THE DATA:

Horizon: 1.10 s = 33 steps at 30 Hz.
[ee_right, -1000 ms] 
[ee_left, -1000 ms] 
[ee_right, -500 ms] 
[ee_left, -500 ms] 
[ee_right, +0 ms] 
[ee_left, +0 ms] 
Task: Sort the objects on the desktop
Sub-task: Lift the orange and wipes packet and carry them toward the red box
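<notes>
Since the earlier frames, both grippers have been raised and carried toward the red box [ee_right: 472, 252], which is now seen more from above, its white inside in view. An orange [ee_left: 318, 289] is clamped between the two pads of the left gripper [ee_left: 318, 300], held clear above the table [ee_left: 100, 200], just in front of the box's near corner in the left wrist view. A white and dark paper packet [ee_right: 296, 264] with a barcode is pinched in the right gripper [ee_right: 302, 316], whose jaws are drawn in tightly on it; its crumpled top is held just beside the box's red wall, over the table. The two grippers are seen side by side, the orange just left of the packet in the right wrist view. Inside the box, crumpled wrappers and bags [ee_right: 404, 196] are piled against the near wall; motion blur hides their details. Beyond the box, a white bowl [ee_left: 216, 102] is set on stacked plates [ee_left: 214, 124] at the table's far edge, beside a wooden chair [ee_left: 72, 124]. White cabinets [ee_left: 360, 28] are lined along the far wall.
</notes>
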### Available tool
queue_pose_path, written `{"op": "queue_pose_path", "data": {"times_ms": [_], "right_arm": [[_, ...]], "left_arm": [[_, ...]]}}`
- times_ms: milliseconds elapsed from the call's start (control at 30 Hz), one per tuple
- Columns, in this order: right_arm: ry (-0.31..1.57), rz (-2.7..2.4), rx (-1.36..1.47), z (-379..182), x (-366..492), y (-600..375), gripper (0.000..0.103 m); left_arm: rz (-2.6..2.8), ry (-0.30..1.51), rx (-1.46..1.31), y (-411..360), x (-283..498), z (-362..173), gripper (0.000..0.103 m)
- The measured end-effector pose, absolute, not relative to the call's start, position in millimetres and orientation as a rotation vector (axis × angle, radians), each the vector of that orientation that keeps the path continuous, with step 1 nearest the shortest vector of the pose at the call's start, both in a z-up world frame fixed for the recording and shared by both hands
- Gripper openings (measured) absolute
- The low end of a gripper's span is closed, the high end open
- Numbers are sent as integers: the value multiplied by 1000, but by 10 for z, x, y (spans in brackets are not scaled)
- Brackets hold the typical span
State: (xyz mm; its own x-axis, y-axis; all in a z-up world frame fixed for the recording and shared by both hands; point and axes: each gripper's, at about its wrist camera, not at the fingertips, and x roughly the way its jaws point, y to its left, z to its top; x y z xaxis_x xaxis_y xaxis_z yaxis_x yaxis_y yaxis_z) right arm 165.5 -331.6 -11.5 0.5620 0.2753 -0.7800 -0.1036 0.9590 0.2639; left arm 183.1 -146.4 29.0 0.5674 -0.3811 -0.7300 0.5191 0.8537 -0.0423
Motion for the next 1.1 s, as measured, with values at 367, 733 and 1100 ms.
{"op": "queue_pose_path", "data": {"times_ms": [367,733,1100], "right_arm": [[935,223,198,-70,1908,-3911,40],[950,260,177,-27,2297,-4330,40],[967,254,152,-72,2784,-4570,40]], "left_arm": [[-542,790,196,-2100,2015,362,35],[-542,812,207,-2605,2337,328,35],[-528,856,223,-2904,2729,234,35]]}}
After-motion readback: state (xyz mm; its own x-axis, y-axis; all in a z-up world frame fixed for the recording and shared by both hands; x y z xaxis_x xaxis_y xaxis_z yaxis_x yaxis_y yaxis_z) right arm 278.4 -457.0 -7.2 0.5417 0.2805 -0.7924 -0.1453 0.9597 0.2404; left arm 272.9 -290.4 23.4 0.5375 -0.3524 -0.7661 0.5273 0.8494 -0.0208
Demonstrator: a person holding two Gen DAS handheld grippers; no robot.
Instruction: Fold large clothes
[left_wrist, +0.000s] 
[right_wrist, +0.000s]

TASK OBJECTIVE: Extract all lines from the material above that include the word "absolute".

SOLUTION TO THE PROBLEM:
- The measured end-effector pose, absolute, not relative to the call's start, position in millimetres and orientation as a rotation vector (axis × angle, radians), each the vector of that orientation that keeps the path continuous, with step 1 nearest the shortest vector of the pose at the call's start, both in a z-up world frame fixed for the recording and shared by both hands
- Gripper openings (measured) absolute

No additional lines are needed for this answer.